→ **What is expected**: In the records below, find the line containing "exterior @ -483", then extract that line and all subsequent lines exactly, leaving out everything else.

→ **Data under study**:
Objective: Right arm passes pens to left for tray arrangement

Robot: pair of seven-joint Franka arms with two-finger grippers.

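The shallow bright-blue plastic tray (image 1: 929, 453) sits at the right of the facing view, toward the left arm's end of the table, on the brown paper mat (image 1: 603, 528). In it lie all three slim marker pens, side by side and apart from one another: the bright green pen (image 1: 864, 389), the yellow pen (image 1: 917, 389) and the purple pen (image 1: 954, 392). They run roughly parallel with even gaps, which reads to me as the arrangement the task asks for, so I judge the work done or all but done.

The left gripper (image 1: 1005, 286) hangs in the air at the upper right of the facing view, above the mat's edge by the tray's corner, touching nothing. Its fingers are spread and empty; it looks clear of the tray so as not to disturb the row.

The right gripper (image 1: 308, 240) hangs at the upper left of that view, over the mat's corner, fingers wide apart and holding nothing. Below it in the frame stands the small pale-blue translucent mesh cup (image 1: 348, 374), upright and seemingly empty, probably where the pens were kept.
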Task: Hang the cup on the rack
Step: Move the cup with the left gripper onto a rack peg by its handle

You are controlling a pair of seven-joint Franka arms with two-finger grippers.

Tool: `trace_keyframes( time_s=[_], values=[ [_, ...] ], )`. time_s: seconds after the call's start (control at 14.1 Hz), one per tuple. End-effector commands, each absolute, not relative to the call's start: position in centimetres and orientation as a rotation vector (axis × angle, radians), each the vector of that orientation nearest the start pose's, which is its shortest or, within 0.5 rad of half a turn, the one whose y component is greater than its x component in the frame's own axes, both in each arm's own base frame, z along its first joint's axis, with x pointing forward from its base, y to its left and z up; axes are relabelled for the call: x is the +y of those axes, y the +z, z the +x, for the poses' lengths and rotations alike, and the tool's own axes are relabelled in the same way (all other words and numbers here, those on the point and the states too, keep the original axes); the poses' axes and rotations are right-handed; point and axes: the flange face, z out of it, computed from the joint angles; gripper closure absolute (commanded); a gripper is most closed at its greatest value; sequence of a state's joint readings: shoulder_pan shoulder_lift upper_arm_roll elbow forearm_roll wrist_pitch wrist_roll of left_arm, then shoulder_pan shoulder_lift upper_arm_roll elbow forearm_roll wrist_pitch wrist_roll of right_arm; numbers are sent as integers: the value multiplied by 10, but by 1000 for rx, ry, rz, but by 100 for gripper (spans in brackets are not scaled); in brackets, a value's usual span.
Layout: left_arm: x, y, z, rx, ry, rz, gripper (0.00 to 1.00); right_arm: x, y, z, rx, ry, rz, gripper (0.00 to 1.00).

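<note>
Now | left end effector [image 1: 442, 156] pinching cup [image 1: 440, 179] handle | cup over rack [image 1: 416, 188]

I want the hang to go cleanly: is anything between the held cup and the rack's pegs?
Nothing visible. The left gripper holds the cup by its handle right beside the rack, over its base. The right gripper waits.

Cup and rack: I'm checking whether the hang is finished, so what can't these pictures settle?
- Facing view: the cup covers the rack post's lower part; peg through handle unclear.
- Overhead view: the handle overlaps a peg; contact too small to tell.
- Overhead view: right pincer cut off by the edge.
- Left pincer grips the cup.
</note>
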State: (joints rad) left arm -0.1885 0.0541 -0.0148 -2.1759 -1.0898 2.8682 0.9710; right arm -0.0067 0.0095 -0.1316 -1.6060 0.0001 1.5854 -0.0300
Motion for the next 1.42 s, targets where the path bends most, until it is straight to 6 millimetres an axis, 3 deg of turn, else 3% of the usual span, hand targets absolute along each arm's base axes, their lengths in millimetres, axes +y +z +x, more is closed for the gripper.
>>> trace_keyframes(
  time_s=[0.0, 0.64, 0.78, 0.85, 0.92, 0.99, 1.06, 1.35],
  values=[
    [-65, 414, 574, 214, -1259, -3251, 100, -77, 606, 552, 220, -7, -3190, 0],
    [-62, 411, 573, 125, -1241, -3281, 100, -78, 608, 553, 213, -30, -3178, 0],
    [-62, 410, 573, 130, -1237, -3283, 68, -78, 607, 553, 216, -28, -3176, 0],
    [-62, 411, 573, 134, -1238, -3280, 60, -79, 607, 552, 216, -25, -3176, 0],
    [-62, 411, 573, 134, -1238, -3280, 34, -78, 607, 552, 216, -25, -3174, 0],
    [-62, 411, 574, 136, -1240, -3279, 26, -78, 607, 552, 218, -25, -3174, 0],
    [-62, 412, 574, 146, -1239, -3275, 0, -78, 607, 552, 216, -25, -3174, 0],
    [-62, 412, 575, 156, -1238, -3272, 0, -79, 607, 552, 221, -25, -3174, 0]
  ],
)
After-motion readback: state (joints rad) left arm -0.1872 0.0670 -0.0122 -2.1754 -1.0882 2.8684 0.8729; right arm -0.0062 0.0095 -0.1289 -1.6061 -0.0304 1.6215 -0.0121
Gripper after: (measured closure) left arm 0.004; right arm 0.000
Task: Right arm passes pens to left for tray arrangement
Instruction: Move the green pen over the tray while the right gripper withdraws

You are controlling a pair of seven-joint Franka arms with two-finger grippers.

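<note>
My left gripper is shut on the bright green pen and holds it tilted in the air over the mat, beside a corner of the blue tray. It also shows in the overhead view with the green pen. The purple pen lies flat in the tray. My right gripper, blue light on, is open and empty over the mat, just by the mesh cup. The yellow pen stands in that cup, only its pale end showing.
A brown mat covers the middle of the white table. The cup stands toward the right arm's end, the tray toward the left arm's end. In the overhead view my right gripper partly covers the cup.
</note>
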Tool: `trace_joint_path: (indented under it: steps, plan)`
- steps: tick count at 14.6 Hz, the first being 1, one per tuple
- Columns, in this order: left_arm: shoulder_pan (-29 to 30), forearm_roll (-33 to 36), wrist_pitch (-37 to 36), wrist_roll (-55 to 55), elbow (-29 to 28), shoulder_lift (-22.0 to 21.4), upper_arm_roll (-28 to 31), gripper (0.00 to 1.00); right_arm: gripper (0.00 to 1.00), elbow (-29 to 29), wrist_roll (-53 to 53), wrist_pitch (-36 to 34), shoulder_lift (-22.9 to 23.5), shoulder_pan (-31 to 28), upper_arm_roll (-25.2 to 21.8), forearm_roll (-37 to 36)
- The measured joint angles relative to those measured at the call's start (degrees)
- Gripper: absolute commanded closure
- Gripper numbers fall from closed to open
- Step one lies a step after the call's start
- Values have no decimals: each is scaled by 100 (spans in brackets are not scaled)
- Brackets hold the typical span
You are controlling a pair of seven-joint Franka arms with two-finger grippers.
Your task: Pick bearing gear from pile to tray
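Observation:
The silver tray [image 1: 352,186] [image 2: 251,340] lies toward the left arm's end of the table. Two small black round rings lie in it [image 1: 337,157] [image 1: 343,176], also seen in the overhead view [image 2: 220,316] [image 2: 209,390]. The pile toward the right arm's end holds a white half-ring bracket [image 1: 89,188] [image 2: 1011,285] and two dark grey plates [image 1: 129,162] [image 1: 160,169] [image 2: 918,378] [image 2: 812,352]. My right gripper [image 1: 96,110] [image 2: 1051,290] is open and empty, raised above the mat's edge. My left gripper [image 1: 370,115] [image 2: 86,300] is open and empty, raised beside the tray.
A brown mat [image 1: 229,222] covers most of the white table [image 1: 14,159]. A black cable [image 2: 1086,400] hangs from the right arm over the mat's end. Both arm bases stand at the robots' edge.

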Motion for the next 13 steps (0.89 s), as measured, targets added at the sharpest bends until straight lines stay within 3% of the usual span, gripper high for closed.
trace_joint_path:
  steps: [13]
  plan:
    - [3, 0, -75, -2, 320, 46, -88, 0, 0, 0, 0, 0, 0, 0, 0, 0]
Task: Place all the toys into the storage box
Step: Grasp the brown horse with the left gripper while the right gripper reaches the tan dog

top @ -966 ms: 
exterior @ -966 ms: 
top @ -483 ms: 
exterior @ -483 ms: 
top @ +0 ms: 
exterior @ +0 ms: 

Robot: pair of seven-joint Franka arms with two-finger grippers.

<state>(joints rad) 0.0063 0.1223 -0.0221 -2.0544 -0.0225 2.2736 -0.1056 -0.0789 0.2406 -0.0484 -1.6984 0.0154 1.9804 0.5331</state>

→ **Result of this task**:
exterior @ -483 ms: 
top @ +0 ms: 
exterior @ +0 ms: 

Robot: pair of seven-joint Franka arms with two-finger grippers.

<state>(joints rad) 0.0063 0.1223 -0.0221 -2.0544 -0.0225 2.2736 -0.1056 -0.0789 0.2406 -0.0484 -1.6984 0.0154 1.9804 0.5331</state>

The answer is complete, and the exercise is done.